GPT-5.5 Outperforms Opus 4.7 in Real-World Coding Benchmark, Though Design Trade-offs Persist
Key Takeaways
- ▸GPT-5.5 is the quality leader across 56 real coding tasks, passing more tests and achieving 3x higher code review acceptance than Opus 4.7
- ▸Opus 4.7 excels at producing smaller, more disciplined patches but sometimes leaves implementation incomplete—a meaningful trade-off for different team workflows
- ▸GPT-5.5 also leads on efficiency, using fewer tokens and wall-clock time than competing models across both repos
Summary
An independent benchmark of 56 real coding tasks from two open-source repositories (Zod and graphql-go-tools) shows GPT-5.5 as the clear quality leader, passing more tests and surviving code review approximately three times as often as Anthropic's Opus 4.7. The evaluation, conducted by researcher bisonbear using a custom framework called Stet, reveals important nuances: while GPT-5.5 excels at producing production-ready patches, Opus 4.7 consistently generates smaller diffs—a trade-off that matters significantly depending on a team's workflow priorities.
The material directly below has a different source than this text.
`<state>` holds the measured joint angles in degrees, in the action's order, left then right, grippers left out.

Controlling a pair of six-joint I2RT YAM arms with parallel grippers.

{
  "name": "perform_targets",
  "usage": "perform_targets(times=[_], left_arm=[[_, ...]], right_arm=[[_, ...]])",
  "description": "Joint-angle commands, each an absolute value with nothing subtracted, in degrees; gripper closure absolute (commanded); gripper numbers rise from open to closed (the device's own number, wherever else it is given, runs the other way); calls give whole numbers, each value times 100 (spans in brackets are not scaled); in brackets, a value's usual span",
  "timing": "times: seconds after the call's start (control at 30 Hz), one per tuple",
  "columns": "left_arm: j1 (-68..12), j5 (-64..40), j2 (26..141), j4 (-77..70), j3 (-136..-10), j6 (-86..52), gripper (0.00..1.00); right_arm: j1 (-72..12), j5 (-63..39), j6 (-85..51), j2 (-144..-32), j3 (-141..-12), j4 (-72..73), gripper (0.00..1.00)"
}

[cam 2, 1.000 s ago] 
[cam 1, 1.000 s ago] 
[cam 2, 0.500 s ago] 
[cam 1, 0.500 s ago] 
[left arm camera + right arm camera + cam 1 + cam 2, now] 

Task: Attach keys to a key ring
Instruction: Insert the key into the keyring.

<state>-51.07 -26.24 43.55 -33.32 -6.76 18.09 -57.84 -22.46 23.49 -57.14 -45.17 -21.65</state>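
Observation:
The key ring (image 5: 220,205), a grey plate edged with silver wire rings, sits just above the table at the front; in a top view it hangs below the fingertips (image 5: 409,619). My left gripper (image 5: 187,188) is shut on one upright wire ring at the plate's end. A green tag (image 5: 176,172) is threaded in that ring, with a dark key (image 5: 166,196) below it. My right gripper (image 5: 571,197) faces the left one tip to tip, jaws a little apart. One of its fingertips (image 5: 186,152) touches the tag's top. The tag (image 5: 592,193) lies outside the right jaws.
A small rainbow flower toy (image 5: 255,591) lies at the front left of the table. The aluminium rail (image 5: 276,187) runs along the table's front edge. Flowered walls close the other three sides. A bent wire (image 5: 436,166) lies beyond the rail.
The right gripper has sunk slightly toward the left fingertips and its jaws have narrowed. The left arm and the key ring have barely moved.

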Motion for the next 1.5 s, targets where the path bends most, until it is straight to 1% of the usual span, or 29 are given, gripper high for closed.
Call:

The benchmark evaluated models in their native environments: OpenAI models in OpenAI's CLI and Anthropic models in Claude Code. Across the 56 scored tasks, GPT-5.5 demonstrated superior correctness, lower risk of introducing bugs, and better scope discipline. However, the two repositories showed different patterns: on Zod, GPT-5.5 and Opus 4.7 tied on raw test passes but diverged in code review acceptance; on graphql-go-tools, GPT-5.5 won decisively, with Opus 4.7's "small patch" strategy sometimes failing to implement required integration work.
GPT-5.5 also led in efficiency metrics, using fewer input and output tokens with shorter execution times compared to both Opus 4.7 and the older GPT-5.4. While GPT-5.4 remains the cost leader due to lower pricing, the benchmark suggests that per-dollar value depends on whether teams prioritize patch minimalism or completion. The research underscores a broader principle: public benchmarks often obscure the real-world trade-offs that matter for specific codebases, making repository-specific evaluations essential for teams choosing between competing AI coding agents.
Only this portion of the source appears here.